Iowa GOP Legislator: Ending Legal Abortion ‘Impossible’ Without ‘Personhood’ Laws
GOP-backed "personhood" laws have been an unmitigated failure. Voters in state after state have rejected by wide margins personhood ballot initiatives, and personhood bills have failed to gain traction in many legislatures.
An Iowa Republican plans to introduce a measure defining life as beginning at conception in response to the U.S. Supreme Court’s ruling striking down an anti-choice Texas law, which has limited states’ ability to restrict abortion care access.
State Sen. Jason Schultz (R-Schleswig) told IowaWatch that the U.S. Supreme Court’s decision in Whole Woman’s Health v. Hellerstedt proves that the anti-choice movement’s attack on abortion rights is not working.
“The Supreme Court decision reinforced that incrementally ending abortion is impossible,” Schultz said. “You either have it or you don’t.”
So-called personhood laws seek to classify fertilized eggs, zygotes, embryos, and fetuses as people, and to grant them full legal protection under the U.S. Constitution.
GOP-backed “personhood” laws have been an unmitigated failure. Voters in state after state have rejected by wide margins personhood ballot initiatives, and personhood bills have failed to gain traction in many legislatures.
Personhood bills were introduced this year by Republican lawmakers in Alabama, Colorado, Maryland, Mississippi, Missouri, and Rhode Island.
Rachel Lopez, a spokeswoman for Planned Parenthood of the Heartland, told IowaWatch that personhood measures are routinely introduced in Iowa but have failed to gain traction in the GOP-dominated legislature.
“Although we have not yet seen the details of this impending effort, we are confident that it also will fail to advance,” Lopez said. “Personhood bills are a waste of both time and taxpayer dollars, as they have failed time and again in Iowa and other states.”
Iowa lawmakers this year introduced SJR 2001, a joint resolution proposing an amendment to the state constitution specifying that the document does not secure or protect a fundamental right to abortion care.
SJR 2001 was referred to the senate rules and administration committee, but never received a hearing or a vote.
Schultz, who was elected to the state senate in 2014 after serving in the house, has sponsored or co-sponsored several anti-choice bills while in the state legislature, including personhood measures.
SF 478, sponsored by Schultz during the 2015 legislative session, would have defined “person” when referring to the victim of a murder, to mean “an individual human being, without regard to age of development, from the moment of conception, when a zygote is formed, until natural death.”
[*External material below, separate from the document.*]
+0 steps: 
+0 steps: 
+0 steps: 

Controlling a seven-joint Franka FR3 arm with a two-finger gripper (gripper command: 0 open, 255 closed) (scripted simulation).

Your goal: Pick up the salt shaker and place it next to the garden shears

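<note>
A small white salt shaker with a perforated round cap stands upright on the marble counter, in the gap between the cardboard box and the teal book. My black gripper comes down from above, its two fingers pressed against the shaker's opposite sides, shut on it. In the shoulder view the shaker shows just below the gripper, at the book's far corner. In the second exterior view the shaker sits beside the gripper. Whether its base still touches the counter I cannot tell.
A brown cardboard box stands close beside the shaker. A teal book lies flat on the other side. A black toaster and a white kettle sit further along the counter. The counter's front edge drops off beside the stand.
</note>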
Mark Kende, director of Drake University’s Constitutional Law Center, told IowaWatch that Schultz’s proposal would not survive in the courts.
“He can try to pass that legislation but it certainly wouldn’t trump the federal Constitution,” Kende said. “Even if that language got into the state constitution it can’t defy three Supreme Court decisions in the last 40 years.”
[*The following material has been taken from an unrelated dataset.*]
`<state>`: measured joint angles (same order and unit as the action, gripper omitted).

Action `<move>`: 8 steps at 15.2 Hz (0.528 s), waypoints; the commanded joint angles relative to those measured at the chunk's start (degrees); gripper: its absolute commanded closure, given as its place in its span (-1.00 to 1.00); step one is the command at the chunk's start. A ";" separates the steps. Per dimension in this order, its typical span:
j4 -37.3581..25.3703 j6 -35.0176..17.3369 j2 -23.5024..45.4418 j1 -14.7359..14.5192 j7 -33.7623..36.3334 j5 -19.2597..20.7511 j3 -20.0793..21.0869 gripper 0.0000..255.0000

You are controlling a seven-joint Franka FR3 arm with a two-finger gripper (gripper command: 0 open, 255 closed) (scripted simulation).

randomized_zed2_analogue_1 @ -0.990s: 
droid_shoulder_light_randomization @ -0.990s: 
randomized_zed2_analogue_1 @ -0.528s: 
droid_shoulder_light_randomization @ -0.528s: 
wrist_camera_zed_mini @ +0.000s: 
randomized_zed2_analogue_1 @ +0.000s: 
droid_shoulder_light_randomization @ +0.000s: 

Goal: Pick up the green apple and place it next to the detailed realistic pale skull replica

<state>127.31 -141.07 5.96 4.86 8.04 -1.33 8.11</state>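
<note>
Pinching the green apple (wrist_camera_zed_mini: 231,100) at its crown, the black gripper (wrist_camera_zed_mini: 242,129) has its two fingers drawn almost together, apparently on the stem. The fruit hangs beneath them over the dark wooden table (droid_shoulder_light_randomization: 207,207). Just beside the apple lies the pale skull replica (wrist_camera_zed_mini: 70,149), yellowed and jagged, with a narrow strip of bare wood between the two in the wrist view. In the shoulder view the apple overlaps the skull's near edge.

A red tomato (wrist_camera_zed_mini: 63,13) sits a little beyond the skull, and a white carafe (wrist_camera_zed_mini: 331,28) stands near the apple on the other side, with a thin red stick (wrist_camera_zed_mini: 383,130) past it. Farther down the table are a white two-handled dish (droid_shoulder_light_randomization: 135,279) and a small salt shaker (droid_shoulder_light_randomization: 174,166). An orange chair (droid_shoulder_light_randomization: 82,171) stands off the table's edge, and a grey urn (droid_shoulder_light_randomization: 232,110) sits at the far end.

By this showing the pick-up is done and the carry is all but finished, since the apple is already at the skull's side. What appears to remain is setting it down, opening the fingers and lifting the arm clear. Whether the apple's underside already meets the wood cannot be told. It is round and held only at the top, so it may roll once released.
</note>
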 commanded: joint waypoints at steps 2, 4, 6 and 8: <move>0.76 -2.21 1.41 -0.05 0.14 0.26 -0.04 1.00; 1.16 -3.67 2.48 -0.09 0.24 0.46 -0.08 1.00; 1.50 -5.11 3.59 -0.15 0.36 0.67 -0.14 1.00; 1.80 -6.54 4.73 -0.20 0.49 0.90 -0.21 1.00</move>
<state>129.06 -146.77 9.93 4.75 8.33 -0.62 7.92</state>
Gov. Terry Branstad (R) told IowaWatch that he could not support Schultz’s proposal.
“I’m pro-life and I want to do what I can to encourage things that can protect the lives of unborn children,” Branstad said. “Yet I also recognize that we have to live with the restrictions that have been placed on the states by the courts.”
Branstad signed many of the state’s laws restricting abortion access that came up during the latter part of his first term as governor.